Some options I've seen include

(1) using an API that allows authentication (the httr2 'auth' vignette provides workflows; I took the time recently to figure out how to authenticate against Globus for access to restricted data, https://mtmorgan.github.io/software/2024/06/20/globus-oauth.html);

(2) point the user to the data source and provide functions / etc to incorporate data that has been downloaded by the user into your work flow (e.g., 'use `browseURL(?)` to access and download the data, then use `import_my_data()` to continue with the workflow';

(3) require that the user acknowledges the license of the data before retrieving it (e.g., AlphaMissenseR asks the user to accept licensing using `readline()`)

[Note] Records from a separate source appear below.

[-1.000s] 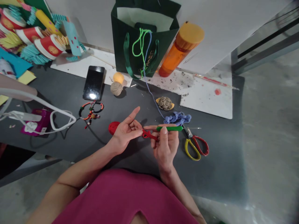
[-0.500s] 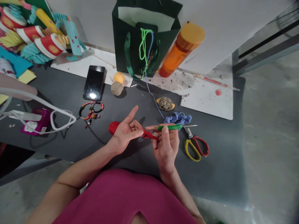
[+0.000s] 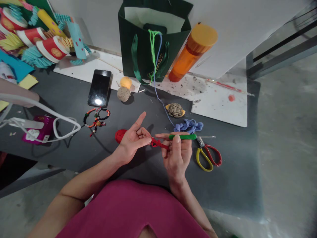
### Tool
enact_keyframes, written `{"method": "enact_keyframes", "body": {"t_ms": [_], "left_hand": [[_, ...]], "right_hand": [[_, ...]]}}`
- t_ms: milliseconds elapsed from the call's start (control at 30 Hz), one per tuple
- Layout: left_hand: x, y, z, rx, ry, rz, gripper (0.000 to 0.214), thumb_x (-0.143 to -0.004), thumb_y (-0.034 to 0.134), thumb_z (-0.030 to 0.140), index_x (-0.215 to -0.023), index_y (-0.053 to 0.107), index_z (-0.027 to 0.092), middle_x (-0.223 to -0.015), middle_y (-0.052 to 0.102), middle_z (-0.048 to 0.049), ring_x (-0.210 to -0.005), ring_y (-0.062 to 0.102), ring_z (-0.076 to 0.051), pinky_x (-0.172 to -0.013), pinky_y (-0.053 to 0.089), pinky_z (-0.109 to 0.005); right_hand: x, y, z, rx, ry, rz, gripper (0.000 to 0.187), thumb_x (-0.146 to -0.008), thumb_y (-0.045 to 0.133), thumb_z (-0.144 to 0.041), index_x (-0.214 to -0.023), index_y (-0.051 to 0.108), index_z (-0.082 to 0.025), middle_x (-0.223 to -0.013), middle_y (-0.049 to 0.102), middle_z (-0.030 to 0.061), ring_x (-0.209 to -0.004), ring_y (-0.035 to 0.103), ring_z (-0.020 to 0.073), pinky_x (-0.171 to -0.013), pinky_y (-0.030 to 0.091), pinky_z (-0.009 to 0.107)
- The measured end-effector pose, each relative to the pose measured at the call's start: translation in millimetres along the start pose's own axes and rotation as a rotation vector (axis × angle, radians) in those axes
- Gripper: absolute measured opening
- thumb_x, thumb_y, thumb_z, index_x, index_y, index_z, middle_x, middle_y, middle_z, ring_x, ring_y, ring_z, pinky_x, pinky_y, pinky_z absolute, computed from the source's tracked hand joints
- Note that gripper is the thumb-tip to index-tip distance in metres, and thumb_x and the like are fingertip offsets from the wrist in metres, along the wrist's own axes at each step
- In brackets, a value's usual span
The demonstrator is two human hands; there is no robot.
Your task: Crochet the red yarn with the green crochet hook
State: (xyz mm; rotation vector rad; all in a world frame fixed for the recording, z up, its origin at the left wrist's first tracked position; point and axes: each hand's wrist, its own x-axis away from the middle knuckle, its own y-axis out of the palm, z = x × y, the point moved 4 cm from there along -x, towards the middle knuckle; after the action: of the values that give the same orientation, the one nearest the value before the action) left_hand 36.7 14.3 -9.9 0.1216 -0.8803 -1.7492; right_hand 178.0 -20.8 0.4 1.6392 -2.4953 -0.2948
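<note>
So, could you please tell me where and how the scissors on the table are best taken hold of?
The scissors are probably best gripped by the yellow loop and red loop, coming from the near right: both loops lie uncovered and spread apart, while the blade end points toward the blue yarn, beside the right hand, largely out of sight.

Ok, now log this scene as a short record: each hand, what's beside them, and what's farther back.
Left hand: pinching red crochet piece, index finger extended
Right hand: holding green-handled crochet hook, metal shaft pointing to the person's right
Beside left hand: red yarn ball, partly hidden
Beside right hand: blue yarn, scissors with yellow and red handles
Farther back: smartphone, dark green paper bag, orange bottle
</note>
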Motion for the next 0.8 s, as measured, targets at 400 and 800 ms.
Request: {"method": "enact_keyframes", "body": {"t_ms": [400,800], "left_hand": [[1.2,-1.8,1.3,-0.083,0.028,0.009,0.104,-0.074,0.084,0.02,-0.164,0.033,0.027,-0.074,0.062,0.007,-0.071,0.055,-0.009,-0.072,0.043,-0.025],[1.4,-1.8,0.4,-0.048,0.011,0.021,0.101,-0.073,0.085,0.018,-0.162,0.038,0.028,-0.082,0.064,0.0057,-0.074,0.056,-0.008,-0.074,0.046,-0.024]], "right_hand": [[7.3,-1.4,-0.2,0.124,-0.142,-0.004,0.012,-0.105,0.054,-0.034,-0.096,0.054,-0.026,-0.082,0.081,-0.0011,-0.035,0.051,0.0046,-0.034,0.039,0.018],[9.1,-0.9,1.7,0.108,-0.101,-0.007,0.016,-0.103,0.058,-0.039,-0.095,0.056,-0.025,-0.081,0.081,-0.0016,-0.035,0.052,0.0051,-0.034,0.038,0.017]]}}
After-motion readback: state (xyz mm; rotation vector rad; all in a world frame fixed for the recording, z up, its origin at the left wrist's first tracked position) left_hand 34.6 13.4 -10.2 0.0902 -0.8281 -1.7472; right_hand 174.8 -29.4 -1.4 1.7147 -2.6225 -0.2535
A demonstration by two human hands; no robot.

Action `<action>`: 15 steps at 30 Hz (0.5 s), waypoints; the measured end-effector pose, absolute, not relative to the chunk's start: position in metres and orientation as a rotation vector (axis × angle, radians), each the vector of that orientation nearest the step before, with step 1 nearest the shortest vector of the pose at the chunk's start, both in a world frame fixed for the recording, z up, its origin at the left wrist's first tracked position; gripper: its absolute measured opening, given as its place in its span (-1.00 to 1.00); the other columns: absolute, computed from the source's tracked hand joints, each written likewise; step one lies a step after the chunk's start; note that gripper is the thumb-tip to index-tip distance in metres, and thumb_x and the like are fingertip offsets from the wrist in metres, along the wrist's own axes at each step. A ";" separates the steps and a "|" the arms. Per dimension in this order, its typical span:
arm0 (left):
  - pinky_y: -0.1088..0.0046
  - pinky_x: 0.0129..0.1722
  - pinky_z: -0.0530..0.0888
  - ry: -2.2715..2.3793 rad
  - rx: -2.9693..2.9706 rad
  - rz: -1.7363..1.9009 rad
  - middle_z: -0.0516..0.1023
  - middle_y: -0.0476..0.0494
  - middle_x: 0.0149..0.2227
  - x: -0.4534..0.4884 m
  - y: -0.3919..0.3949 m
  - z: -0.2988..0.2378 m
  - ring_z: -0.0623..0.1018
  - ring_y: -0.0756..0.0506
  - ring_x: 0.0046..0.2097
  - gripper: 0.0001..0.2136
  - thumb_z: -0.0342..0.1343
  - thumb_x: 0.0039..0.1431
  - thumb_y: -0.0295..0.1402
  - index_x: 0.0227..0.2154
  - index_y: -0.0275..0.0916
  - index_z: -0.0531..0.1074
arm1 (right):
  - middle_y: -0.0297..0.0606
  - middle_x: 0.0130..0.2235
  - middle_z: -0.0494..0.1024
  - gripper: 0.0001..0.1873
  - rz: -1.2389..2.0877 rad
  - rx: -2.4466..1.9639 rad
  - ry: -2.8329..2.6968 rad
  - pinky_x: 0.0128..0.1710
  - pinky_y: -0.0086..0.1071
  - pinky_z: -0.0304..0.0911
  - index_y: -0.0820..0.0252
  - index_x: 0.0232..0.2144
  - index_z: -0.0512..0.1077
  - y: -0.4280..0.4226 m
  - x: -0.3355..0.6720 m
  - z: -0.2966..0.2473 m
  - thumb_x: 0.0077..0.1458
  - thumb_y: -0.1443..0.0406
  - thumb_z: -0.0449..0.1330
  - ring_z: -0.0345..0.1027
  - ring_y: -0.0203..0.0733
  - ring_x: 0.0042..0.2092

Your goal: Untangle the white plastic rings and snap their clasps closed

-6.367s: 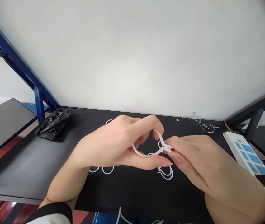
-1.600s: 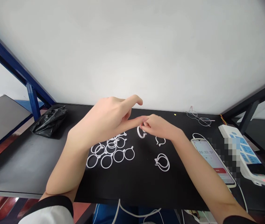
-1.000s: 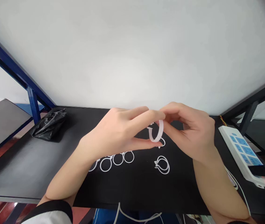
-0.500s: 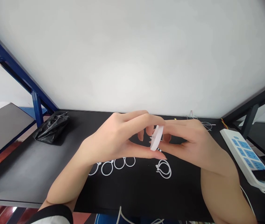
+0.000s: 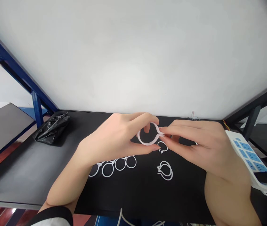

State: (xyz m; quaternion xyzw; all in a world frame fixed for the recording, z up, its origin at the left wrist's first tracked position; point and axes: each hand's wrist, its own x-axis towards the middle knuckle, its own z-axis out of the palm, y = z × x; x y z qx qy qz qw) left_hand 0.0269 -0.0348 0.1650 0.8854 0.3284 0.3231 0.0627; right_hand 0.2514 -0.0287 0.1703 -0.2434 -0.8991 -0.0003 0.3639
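Note:
A white plastic ring clip point(image 5: 148, 144) is held up above the black table, its round opening facing me. My left hand point(image 5: 120, 136) grips the ring's left side, with fingers over the top and the thumb beneath. My right hand point(image 5: 194, 141) pinches the clip's narrow tab end between thumb and forefinger. Below the hands, a loose white ring point(image 5: 162, 147) lies on the table, and nearer me is a small group of overlapping white rings point(image 5: 166, 174). To their left, several white rings point(image 5: 108, 169) lie in a cluster, partly hidden by my left wrist.
A black plastic bag point(image 5: 52, 128) lies on the left of the black table point(image 5: 133, 194). At right stands a white power strip point(image 5: 248, 153) with blue sockets and a dark plug. Thin wires point(image 5: 194, 117) lie near the wall. Blue frame bars point(image 5: 37, 108) rise at left.
The clip has turned from nearly edge-on to face me, showing its round opening. My right hand has shifted slightly right, its fingertips now on the tab end. The loose ring below has become visible.

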 end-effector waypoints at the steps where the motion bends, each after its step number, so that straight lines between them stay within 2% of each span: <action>1: 0.57 -0.41 0.42 0.996 2.680 0.954 0.52 0.00 -0.33 0.027 -0.034 0.164 0.48 0.07 -0.42 -0.70 0.21 0.14 -0.22 -0.12 -0.20 0.35 | -0.33 -0.44 0.56 -0.89 -0.019 -0.632 -2.305 -0.51 -0.47 0.28 0.18 -0.28 0.50 -0.029 0.252 0.170 0.15 0.43 0.20 0.38 -0.35 -0.49; 5: 0.58 -0.43 0.41 0.982 2.680 0.947 0.53 0.00 -0.34 0.029 -0.033 0.163 0.47 0.08 -0.44 -0.73 0.17 0.16 -0.25 -0.11 -0.21 0.35 | -0.33 -0.43 0.58 -0.91 -0.073 -0.649 -2.290 -0.50 -0.47 0.31 0.15 -0.28 0.51 -0.031 0.252 0.171 0.15 0.40 0.22 0.41 -0.34 -0.49; 15: 0.62 -0.54 0.33 0.857 2.757 1.190 0.44 0.08 -0.53 0.030 -0.032 0.163 0.40 0.11 -0.55 -0.80 0.15 0.13 -0.27 -0.21 -0.24 0.41 | -0.41 -0.50 0.52 -0.94 -0.007 -0.661 -2.288 -0.56 -0.47 0.28 0.10 -0.30 0.51 -0.033 0.254 0.175 0.16 0.34 0.22 0.36 -0.36 -0.54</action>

(4) contact the data owner and ask for a written exception to access restrictions (I believe this was the case for the msigdb package);

(5) rely on 'advertised' data methods that are less encumbered by licensing requirements (I believe KEGGREST takes this approach?);

(6) find a different data resource providing unrestricted access to similar data.

It is equally important to communicate licensing restrictions to the user. This often seems challenging. For instance KEGGREST mentions restrictions to academic use in the Description field (good) but the sole purpose of the package is to provide this data resource so its 'Artistic-2.0' license is appropriate for the code, but somehow not for the package as a whole; R can be configured to exclude certain types of packages from discovery / installation via `available.packages(filter =?)` based on the License field of the DESCRIPTION file. A cursory look suggests msigdb does not mention in a prominent location that data redistribution has been allowed by the data owner. It also seems appropriate to acknowledge the data source in the Authors at R: field of the DESCRIPTION file, with roles documented on the help page `?person` (e.g., 'dtc' data contributor or 'cph' copyright holder).

It would be interesting / challenging to identify packages that do an excellent job of this.

Generally, I believe we should be advocating for open data resources, maybe using https://docs.nih-cfde.org/en/latest/the-fair-cookbook/content/recipes/Compliance/fairshake/ or other resources for assessing openness.

Martin


From: Bioc-devel <bioc-devel-bounces at r-project.org> on behalf of Kristian Ullrich <ullrich at evolbio.mpg.de>
Date: Tuesday, June 25, 2024 at 1:45?AM
To: Nguyen, Trinh (NIH/NCI) [C] <tinh.nguyen at nih.gov>
Cc: bioc-devel at r-project.org <bioc-devel at r-project.org>
Subject: Re: [Bioc-devel] [EXTERNAL] Deeptarget package
Dear Nguyen,

Thank you for your response.

I am just a bit puzzled, and no other developer has answered so far.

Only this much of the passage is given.